Gaming could become very realistic due to new technology created by Dina Katabi’s research group at the MIT Computer Science and Artificial Intelligence Lab that enables highly precise, 3D motion detecting.

The new system, dubbed “WiTrack,” uses radio signals to track a person through walls and obstructions, pinpointing her 3-D location to within 10 to 20 centimeters — about the width of an adult hand. The researchers will present their findings during the Usenix Symposium on Networked Systems Design and Implementation in April 2014.

“Today, if you are playing a game with the Xbox Kinect or Nintendo Wii, you have to stand right in front of your gaming console, which limits the types of games you can play,” says Katabi, a professor of computer science and engineering and co-director of the MIT Center for Wireless Networks and Mobile Computing. “Imagine playing an interactive video game that transforms your entire home into a virtual world. The game console tracks you as you run down real hallways away from video game enemies, or as you hide from other players behind couches and walls. This is what WiTrack can bring to video gaming.”

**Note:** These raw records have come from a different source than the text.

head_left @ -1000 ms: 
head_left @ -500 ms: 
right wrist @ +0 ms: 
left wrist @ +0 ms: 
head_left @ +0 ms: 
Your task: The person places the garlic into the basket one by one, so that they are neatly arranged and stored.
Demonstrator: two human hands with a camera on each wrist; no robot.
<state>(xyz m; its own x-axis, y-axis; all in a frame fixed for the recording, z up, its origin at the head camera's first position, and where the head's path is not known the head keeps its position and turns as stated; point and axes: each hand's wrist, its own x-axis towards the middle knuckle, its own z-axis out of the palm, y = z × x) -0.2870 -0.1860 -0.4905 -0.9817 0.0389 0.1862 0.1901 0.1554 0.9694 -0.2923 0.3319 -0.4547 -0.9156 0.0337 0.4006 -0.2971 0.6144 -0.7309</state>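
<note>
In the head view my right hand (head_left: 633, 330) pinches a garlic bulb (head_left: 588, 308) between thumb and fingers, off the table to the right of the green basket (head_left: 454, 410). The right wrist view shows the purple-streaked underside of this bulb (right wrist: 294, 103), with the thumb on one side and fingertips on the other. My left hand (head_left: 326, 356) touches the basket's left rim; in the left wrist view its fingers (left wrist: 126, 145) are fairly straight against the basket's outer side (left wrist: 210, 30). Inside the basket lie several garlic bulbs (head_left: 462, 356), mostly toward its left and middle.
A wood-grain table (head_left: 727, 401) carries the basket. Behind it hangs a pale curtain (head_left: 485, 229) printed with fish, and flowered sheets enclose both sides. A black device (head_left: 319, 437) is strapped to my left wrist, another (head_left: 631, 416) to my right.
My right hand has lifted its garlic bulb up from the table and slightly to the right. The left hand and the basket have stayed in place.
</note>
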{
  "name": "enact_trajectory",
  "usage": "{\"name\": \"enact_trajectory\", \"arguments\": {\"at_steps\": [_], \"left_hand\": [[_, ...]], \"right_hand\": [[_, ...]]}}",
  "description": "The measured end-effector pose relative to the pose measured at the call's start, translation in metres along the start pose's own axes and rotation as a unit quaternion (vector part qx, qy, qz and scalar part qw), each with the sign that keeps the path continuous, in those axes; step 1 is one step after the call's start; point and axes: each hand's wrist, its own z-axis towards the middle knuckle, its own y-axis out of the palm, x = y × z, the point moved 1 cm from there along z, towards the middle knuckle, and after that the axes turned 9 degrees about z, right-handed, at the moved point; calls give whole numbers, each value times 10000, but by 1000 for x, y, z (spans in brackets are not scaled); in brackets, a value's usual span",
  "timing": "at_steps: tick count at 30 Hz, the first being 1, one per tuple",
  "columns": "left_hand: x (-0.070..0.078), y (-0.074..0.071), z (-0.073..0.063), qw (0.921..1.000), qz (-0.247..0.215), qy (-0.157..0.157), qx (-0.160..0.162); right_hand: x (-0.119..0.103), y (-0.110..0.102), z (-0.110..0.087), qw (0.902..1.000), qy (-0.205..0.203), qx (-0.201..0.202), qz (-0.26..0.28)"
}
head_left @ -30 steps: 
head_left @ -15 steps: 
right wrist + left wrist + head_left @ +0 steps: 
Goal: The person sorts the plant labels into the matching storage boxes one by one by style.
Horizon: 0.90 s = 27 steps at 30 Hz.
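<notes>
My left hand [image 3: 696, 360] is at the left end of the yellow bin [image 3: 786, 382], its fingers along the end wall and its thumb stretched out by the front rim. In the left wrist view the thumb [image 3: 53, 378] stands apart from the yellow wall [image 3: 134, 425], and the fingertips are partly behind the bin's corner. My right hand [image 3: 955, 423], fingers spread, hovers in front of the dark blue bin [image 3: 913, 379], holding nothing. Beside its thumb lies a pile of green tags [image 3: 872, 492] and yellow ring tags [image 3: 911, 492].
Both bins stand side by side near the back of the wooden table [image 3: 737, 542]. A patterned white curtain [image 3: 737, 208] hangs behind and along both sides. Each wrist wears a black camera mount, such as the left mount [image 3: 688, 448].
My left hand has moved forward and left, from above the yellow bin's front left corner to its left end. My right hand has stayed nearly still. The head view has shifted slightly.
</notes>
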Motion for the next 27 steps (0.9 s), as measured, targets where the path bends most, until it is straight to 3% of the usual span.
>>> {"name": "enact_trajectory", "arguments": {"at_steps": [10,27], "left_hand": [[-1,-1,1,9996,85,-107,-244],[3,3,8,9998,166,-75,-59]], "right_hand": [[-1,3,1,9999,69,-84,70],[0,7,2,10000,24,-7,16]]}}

Earlier this year, Katabi and her graduate student Fadel Adib unveiled WiVi, a system that detects humans through walls and can track the direction of their movement using WiFi signals. Based on this earlier work, Katabi and Adib developed WiTrack in collaboration with Rob Miller, a professor of computer science and engineering, and graduate student Zach Kabelac. In comparison to WiVi, WiTrack has significantly higher accuracy and can track both two-dimensional and three-dimensional movement using specialized radio waves, as opposed to WiFi signals.